On 10/27/2023 5:51 AM, Yury Norov wrote:
On Wed, Oct 25, 2023 at 10:18:00AM +0200, Rasmus Villemoes wrote:
On 25/10/2023 09.18, kernel test robot wrote:


Hello,

kernel test robot noticed a 3.7% improvement of will-it-scale.per_thread_ops on:

So with that, can we please just finally say "yeah, let's make the
generic bitmap library functions correct

They are all correct already.

and usable in more cases"

See below.

instead of worrying about random micro-benchmarks that just show
you-win-some-you-lose-some.

That's I agree. I don't worry about either +2% or -3% benchmark, and
don't think that they alone can or can't justificate such a radical
change like making all find_bit functions volatile, and shutting down
a newborn KCSAN.

Keeping that in mind, my best guess is that Jan's and Misrad's test
that shows +2% was against stable bitmaps; and what robot measured
is most likely against heavily concurrent access to some bitmap in
the kernel.

I didn't look at both tests sources, but that at least makes some
sense, because if GCC optimizes code against properly described
memory correctly, this is exactly what we can expect.

Yes, users will have to treat results from the find routines carefully
if their bitmap may be concurrently modified. They do. Nobody wins if
those users are forced to implement their own bitmap routines for their
lockless algorithms.

Again, I agree with this point, and I'm trying to address exactly this.

I'm working on a series that introduces lockless find_bit functions
based on existing FIND_BIT() engine. It's not ready yet, but I hope
I'll submit it in the next merge window.

https://github.com/norov/linux/commits/find_and_bit

Now that we've got a test that presumably works faster if find_bit()
functions are all switched to be volatile, it would be great if we get
into details and understand:
- what find_bit function or functions gives that gain in performance;
- on what bitmap(s);

I am positive that your test_and_clear_bit() loop per bit wouldn't improve performance. No insult, but it has to:

- LOCK the bus
- READ the (byte/word/longword/quadword) from memory
- TEST the bit and remember the result in FLAGS
- CLEAR the bit
- WRITE back the entire byte/word/longword/quadword

So, instead of speeding up, you'd end up reading 64 times in the worst case where only the last bit in the quadword is set.

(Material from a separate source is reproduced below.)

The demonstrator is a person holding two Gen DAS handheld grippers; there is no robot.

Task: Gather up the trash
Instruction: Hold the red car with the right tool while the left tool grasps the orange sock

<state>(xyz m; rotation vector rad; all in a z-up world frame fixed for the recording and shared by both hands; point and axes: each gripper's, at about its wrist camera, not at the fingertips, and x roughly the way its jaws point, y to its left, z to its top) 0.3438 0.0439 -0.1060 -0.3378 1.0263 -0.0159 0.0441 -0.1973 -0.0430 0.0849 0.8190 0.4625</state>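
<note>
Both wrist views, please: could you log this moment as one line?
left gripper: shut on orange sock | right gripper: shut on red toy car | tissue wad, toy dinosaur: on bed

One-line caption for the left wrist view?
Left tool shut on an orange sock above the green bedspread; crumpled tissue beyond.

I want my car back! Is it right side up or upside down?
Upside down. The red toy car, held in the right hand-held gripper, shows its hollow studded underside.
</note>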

What we need is this ffs() that expands to assembly instruction BSF
(bit scan forward)

[1] https://www.felixcloutier.com/x86/bsf

followed by a BTR (bit test and reset)

[2] https://www.felixcloutier.com/x86/btr

Ideally, we'd have an instruction that does both, and atomic, or a way to LOCK the bus for two instructions. But bad guys could use that to stall all cores indefinitely:

DON'T DO THIS!
-----------------------------
LOCK
loop:
BSF r16, m16/m32/m64
BTR m16/m32/m64, r16
JMP loop
UNLOCK
-----------------------------

This would better work with the hardware-assisted CAM locking device, than stopping all cores from reading and writing on each memory barrier.

But this is a long story.

- is the reason in concurrent memory access (guess yes), and if so,
- can we refactor the code to use lockless find_and_bit() functions
mentioned above;
- if not, how else can we address this.

If you or someone else have an extra time slot to get deeper into
that, I'll be really thankful.

I don't know if the Linux kernel uses any advantage of a trasnactional memory device if it finds one?

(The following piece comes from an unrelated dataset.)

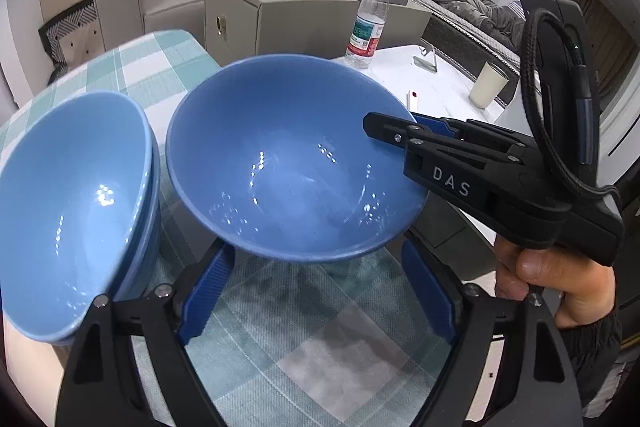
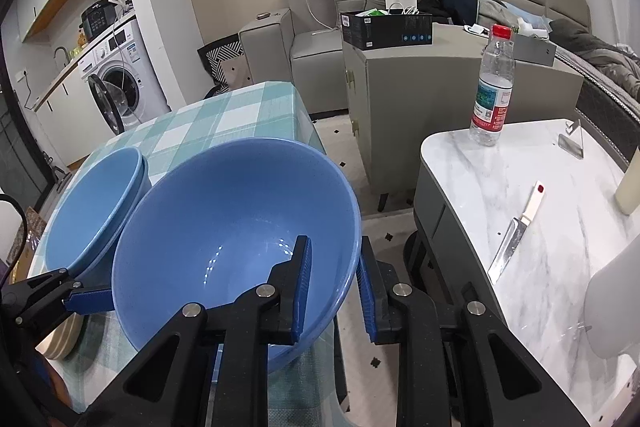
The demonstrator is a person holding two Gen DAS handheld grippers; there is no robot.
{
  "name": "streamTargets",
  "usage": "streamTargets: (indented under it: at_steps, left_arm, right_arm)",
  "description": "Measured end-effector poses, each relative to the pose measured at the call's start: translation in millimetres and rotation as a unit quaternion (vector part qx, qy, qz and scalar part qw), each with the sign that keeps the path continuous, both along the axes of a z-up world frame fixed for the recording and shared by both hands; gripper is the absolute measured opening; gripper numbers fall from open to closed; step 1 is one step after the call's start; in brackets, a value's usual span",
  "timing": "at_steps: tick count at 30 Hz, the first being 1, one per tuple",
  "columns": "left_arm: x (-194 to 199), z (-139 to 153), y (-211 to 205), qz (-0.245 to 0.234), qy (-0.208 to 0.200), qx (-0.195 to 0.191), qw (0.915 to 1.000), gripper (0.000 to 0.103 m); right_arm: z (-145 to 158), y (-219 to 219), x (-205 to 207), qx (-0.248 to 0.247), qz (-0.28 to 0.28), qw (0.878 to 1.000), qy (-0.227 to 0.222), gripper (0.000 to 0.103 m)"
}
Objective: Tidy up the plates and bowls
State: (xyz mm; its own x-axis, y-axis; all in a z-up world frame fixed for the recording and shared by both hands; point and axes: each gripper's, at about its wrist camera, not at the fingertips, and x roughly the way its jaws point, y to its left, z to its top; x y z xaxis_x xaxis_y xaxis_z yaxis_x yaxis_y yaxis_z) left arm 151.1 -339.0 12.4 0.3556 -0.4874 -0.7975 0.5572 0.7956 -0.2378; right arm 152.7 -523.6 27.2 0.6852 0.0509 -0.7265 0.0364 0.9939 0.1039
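A big blue bowl [image 1: 288, 155] [image 2: 224, 235] hangs tilted above the checked tablecloth. My right gripper [image 2: 334, 291] is shut on its right rim, one finger inside and one outside; it also shows in the left wrist view [image 1: 404, 131]. My left gripper [image 1: 316, 291] is open, its blue fingers [image 1: 206, 291] spread under the bowl's near side; one of its fingers [image 2: 86, 299] shows by the bowl's left side in the right wrist view. A stack of blue bowls [image 1: 72, 211] [image 2: 92, 211] stands to the left.
The checked table [image 1: 320, 339] [image 2: 224, 115] carries the bowls. A marble side table [image 2: 532, 211] on the right holds a water bottle [image 2: 494, 87] [image 1: 368, 23], a knife [image 2: 516, 231] and a cream cup [image 1: 488, 85]. A grey cabinet [image 2: 420, 87] and a sofa stand behind.
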Motion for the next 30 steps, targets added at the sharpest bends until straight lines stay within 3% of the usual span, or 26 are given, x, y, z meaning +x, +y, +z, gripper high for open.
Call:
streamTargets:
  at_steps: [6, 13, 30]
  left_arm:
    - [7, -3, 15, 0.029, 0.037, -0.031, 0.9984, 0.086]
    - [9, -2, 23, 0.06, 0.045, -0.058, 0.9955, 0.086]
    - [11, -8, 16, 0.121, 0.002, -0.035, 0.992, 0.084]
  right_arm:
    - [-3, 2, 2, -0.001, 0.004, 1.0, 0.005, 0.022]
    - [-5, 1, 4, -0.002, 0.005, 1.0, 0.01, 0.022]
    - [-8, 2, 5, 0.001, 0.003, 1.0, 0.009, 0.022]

The idea of each mutex() or even user-space futex() stalling all cores to "asm LOCK CMPXCHG m8/m16/m32/m64, r8/r16/r32/r64" simply doesn't scale well with i.e. 128 cores that have to wait for one long read-modify-write cycle that bypasses cache and talks to very slow memory.

I see some progress with per-CPU variables.

[3] https://stackoverflow.com/questions/58664496/locking-on-per-cpu-variable/67997961#67997961

For multiprocessor system and to protect percpu variables, we can just disable preemption and do local_irq_save. This way we avoid taking the spinlock. Spinlock requires atomicity across multiple CPU's. With per cpu variables it shall not be required.

local_irq_save(flags);
preempt_disable();
-- Modify the percpu variable
preempt_enable();
local_irq_restore(flags);

That compiles roughly to:

unsigned long flags;

asm volatile("cli": : :"memory");
asm volatile(
"mrs %0, " IRQMASK_REG_NAME_R " @local_save_flags"
: "=r" (flags) : : "memory", "cc");
preempt_count_inc();
__asm__ __volatile__("": : :"memory") // barrier()
--- your stuff here ---
if (!(!(flags & X86_EFLAGS_IF))
asm volatile("sti": : :"memory");
__asm__ __volatile__("": : :"memory") // barrier()
preempt_count_dec();

With this code other CPUs can work in parallel. None of the CPU spins.

If we take spinlock then we modify an atomic variable also other CPU comes then it has to wait/spin if spinlock is acquired.

Best regards,
Mirsad


Thanks,
Yury